Exercise V.2.9. Let $Y$ be a nonsingular curve on a quadric cone $X_0\subset\mathbb{P}^3$. Show that either $Y$ is a complete intersection of $X_0$ with a surface of degree $a\geq 1$, in which case $\deg Y =2a, g(Y) = (a -1)^2$, or, $\deg Y$ is odd, say $2a + 1$, and $g(Y) = a^2 -a$.

Now I have showed that if $\deg Y =2a$, then $Y$ is a complete intersection of $X_0$ with a surface of degree $a$, hence $g(Y) = (a -1)^2$. But I got stuck at the case when $\deg Y$ is odd:

Let $\deg Y=2a+1$. After blowing up the vertex $v$ of $X_0$, we get a ruled surface $\pi:X\to X_0$ such that $C_0=\pi^{-1}(v)$. Our aim is to use adjunction formula to calculate $g(Y)$. Hence we need to express $Y':=\pi^{-1}(Y)$ in terms of $C_0$ and $f$, up to numerical equivalence.

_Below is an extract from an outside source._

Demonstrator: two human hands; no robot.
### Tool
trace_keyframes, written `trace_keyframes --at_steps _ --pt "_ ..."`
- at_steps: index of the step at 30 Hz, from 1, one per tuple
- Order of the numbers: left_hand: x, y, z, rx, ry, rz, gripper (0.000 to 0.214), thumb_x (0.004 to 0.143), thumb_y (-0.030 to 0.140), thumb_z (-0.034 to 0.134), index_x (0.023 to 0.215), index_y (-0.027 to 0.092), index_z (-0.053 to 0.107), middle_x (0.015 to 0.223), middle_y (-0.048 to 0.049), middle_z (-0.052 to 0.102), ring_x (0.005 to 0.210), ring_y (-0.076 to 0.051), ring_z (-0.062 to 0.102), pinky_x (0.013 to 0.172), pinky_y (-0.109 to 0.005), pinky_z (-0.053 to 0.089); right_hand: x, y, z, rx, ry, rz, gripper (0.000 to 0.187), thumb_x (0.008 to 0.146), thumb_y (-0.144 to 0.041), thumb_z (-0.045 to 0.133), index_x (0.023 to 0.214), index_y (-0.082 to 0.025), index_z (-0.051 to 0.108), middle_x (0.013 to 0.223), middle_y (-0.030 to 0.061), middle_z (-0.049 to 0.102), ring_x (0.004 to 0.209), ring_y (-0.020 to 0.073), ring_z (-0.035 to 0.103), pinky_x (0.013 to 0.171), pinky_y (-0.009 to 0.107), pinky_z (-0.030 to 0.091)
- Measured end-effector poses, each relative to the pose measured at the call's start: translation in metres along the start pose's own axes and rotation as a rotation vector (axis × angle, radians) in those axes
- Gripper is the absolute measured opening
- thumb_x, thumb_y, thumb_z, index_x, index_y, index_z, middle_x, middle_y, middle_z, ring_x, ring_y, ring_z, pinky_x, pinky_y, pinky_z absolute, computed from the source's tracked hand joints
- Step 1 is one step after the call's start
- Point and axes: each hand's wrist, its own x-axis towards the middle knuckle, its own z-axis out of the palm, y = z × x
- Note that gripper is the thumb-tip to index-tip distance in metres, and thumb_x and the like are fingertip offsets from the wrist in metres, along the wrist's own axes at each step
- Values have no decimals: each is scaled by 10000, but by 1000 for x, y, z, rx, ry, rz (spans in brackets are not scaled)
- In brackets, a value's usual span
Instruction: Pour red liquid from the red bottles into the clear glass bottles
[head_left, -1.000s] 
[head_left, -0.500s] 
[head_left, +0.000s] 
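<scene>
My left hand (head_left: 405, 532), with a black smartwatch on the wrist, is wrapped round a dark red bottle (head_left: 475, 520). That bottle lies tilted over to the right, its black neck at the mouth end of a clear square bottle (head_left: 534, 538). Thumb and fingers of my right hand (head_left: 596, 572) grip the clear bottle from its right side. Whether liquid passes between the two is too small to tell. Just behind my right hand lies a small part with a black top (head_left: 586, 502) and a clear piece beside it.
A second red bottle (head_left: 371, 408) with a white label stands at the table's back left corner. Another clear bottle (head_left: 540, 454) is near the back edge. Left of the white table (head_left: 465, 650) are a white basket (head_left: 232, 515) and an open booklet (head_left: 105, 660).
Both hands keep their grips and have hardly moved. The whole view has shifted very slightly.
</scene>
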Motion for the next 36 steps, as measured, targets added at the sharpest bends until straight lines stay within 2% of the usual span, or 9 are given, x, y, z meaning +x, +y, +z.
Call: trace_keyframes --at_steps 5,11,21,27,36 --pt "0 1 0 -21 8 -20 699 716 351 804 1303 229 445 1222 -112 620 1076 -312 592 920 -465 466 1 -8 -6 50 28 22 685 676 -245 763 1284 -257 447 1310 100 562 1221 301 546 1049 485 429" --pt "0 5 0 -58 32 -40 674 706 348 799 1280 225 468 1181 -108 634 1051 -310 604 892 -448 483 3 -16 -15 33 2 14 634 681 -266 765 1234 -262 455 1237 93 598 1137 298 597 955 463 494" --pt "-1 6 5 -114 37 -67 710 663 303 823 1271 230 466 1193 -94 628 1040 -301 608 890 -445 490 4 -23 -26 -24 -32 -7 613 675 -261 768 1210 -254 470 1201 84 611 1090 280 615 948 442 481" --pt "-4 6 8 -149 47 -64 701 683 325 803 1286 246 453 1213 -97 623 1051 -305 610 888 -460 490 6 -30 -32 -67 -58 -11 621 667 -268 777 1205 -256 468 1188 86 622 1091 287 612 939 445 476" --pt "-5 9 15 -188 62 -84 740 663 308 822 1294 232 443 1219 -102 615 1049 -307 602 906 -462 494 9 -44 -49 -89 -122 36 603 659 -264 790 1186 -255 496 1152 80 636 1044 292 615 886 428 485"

So we let $Y'\sim_{num}a'C_0+bf$. Let $H$ be the hyperplane section of $X_0$, we can easy to see that $H':=\pi^{-1}H\sim_{num}C_0+2f$. Hence $2a+1=H'\cdot Y'=b$. Hence $Y'\sim_{num}a'C_0+(2a+1)f$. I claim that $a'=a+1$, then as $K\sim_{num}-2C_0-4f$ we get $g(Y)=a^2-a$ by adjunction formula.

My question: But why $a'=a+1$? Actually I don't know how to compute $a'$!

(How can I get $a'=a+1$? Using the method of undetermined coefficients, we get $a'=a$ or $a+1$. And consider the ruled line of $X_0$ we get $a'=a+1$.)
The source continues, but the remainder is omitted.